About this exercise >>
Once the pictures are set aside, repeat all of the data below exactly.

Extracted entries >>

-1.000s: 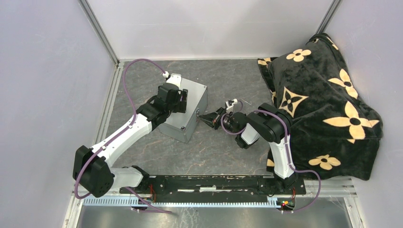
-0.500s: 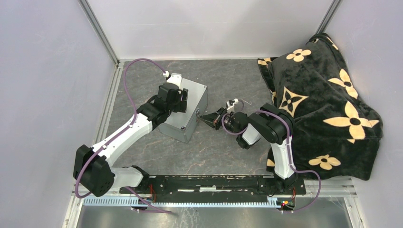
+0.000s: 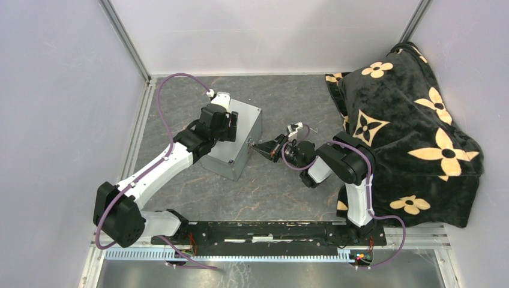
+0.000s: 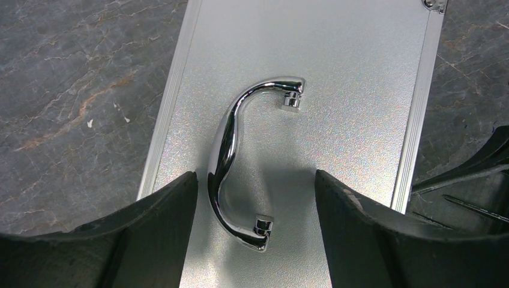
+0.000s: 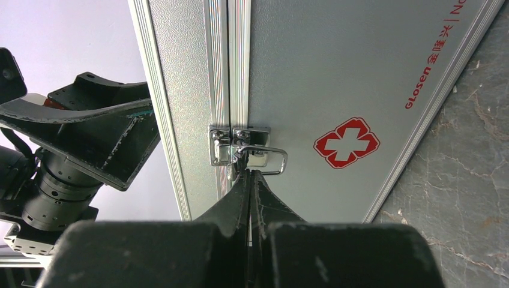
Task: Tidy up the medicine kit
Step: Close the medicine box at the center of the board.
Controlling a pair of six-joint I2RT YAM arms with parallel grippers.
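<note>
The medicine kit [image 3: 240,141] is a silver metal case standing left of centre on the dark stone table, its lid down. My left gripper [image 3: 231,127] hangs over the lid, open. In the left wrist view its fingers [image 4: 162,222] straddle the near end of the chrome handle [image 4: 231,156] without touching it. My right gripper [image 3: 257,147] is shut, and its tips [image 5: 249,173] press against the front latch [image 5: 243,144], just under its wire loop. A red cross sticker [image 5: 347,142] sits beside the latch.
A black blanket with beige flowers [image 3: 414,120] covers a bulky heap at the right side. Grey walls and metal frame posts close in the table. The arms' base rail [image 3: 264,231] runs along the near edge.
The right arm's wrist and elbow have shifted slightly, with its shut tips staying at the latch. The left gripper has hardly moved over the lid.
</note>
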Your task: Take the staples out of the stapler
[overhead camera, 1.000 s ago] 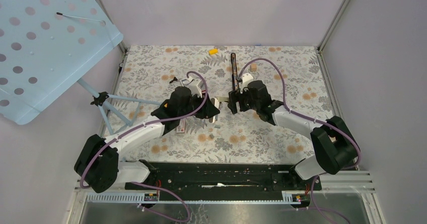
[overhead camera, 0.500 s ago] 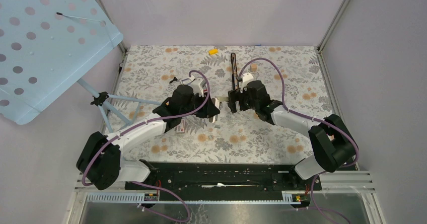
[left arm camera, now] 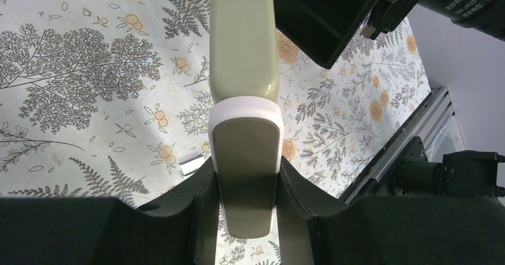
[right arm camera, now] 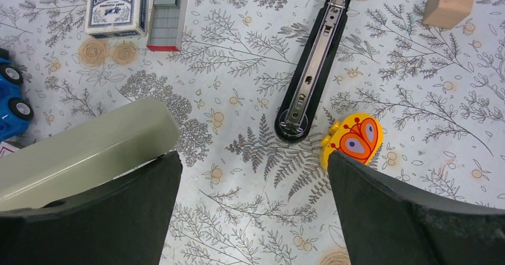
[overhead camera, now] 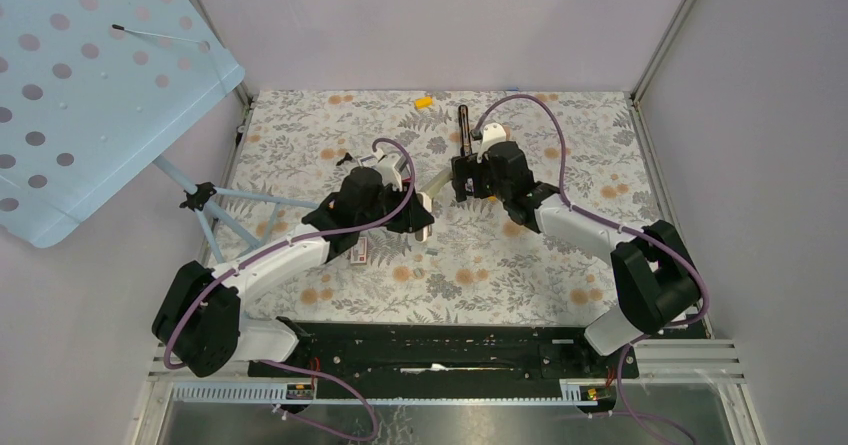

Output for this exercise >>
-1.000s: 
-0.500s: 
+0.000s: 
+0.000s: 
+0.000s: 
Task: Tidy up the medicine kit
Step: Close the medicine box at the center of the board.
Controlling a pair of six-joint I2RT YAM arms with parallel grippers.
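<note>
The medicine kit [image 3: 240,141] is a silver metal case standing left of centre on the dark stone table, its lid down. My left gripper [image 3: 231,127] hangs over the lid, open. In the left wrist view its fingers [image 4: 162,222] straddle the near end of the chrome handle [image 4: 231,156] without touching it. My right gripper [image 3: 257,147] is shut, and its tips [image 5: 249,173] press against the front latch [image 5: 243,144], just under its wire loop. A red cross sticker [image 5: 347,142] sits beside the latch.
A black blanket with beige flowers [image 3: 414,120] covers a bulky heap at the right side. Grey walls and metal frame posts close in the table. The arms' base rail [image 3: 264,231] runs along the near edge.
The right arm's wrist and elbow have shifted slightly, with its shut tips staying at the latch. The left gripper has hardly moved over the lid.
</note>
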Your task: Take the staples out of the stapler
[overhead camera, 1.000 s ago] 
[overhead camera, 0.500 s ago] 
[left arm camera, now] 
[right arm camera, now] 
[overhead camera, now] 

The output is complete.